In the late 1990s the MBF almost ran out of money and the MBF Chair appealed to the CSP Council for funding. It was agreed by Council that £1 per member was donated annually from subscriptions, and this continued for 20 years until 2019. The decision was also made at that time to invest all legacies to form an investment portfolio. This has now built up to provide the annual income of the MBF, together with donations from individual members, thus making the MBF self sufficient and sustainable for the future.
The 21st Century
In 2000 the average applicants per year was around 10 with around 40 people receiving assistance during any year. The recession of 2008 increased the applications to over 25, with over 50 receiving ongoing assistance. Today’s assistance is more short term - one off grants, a few months of allowances and payment of CSP subscriptions but we still assist one lady who has a poor pension.
The majority of applicants in 2019 are in their 30s / 40s with very few above 60 years. The most common cause for assistance besides illness, is family breakdown for whatever reason. People live with more debts now, and the current financial climate makes it hard to save, and even harder to cope when the unexpected occurs...
In 2017 The MBF celebrated its Centenary. This significant event for the fund gave the trustees an opportunity to review the future in 'Project 100'. The governance was updated to reflect the requirements of an efficient modern charity, the work of assessing the applications was outsourced to enable improved objective advice and assistance for members, and a preventative programme of work was begun.
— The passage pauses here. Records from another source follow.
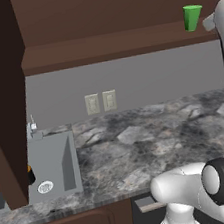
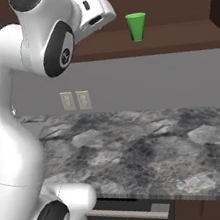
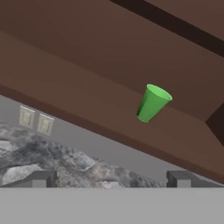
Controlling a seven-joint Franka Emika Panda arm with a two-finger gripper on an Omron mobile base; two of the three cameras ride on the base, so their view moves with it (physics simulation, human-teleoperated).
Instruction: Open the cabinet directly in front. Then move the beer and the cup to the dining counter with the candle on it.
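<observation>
Up high, the dark brown wall cabinet (image 2: 181, 39) stands open, its door (image 1: 1, 99) swung out to the left in the left base view, and a bright green cup (image 2: 137, 26) sits upright on the cabinet's bottom shelf (image 1: 115, 45), alone on the bare wood. The white arm reaches up toward that shelf, with the gripper (image 3: 109, 178) held just short of the cup and a little to its left; in the hand view the two dark fingertips (image 3: 41, 178) stand far apart near the bottom, spread wide with nothing between them, and the cup appears tilted beyond them (the tilt comes from the rolled camera, not the cup). Below the cabinet runs a grey wall with two pale outlets (image 1: 101, 102) side by side. Under that lies a grey marbled counter (image 2: 138, 147), with a grey sink (image 1: 53, 167) sunk into its left end.
</observation>
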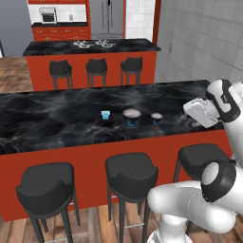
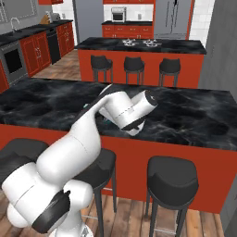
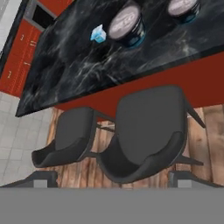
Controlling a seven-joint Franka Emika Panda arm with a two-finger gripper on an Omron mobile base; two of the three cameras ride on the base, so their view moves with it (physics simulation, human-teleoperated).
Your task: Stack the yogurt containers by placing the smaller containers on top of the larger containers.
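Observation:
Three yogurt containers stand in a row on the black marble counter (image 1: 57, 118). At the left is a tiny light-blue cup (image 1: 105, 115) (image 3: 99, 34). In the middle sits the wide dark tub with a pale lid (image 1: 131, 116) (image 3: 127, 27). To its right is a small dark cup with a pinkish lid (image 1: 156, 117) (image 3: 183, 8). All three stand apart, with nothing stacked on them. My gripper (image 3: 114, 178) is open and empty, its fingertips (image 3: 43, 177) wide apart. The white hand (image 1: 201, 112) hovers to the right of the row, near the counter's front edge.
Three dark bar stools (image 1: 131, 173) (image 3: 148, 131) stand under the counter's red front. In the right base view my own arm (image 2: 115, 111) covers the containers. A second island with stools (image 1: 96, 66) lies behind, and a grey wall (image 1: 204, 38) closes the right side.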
The Centenary Fund, a ring fenced pot of money was raised by CSP members during and since the centenary year to provide the new preventative programme – 'Retirement Preparation' workshops and hopefully 'Financial Education' in the future.
The first governing 'Trust Deed' was issued in 1925 and has been regularly updated, the latest being effective from 2015 with a “Charity Scheme” (WHO the MBF assists) & a “Charity Schedule” (HOW the MBF is run). More external governance requirements have occurred in the last 10 years than the previous 90!
The MBF has a Board of 12 trustees to oversee the work of the MBF and a volunteer Minutes Secretary. For the first 100 years the trustees did all the work themselves on a voluntary basis, with administrative and financial support from the CSP, and as mentioned above it was only in 2018 that we became fully independent and appointed Auriga Services to work in partnership with us as Administration Partner. The trustees are responsible for all decisions relating to the fund, including applications, based on recommendations made by Hope4U (our current Administration Partner). We believe that we have entered a new era of quality care for members of the physiotherapy profession who have encountered misfortune or financial hardship, and we aim to support them until they are able to become independent once again. We continue to have some support from the CSP Finance Department.
The MBF adopted a new name in March 2023 and is now known as The Physiotherapy Benevolent Fund (PBF).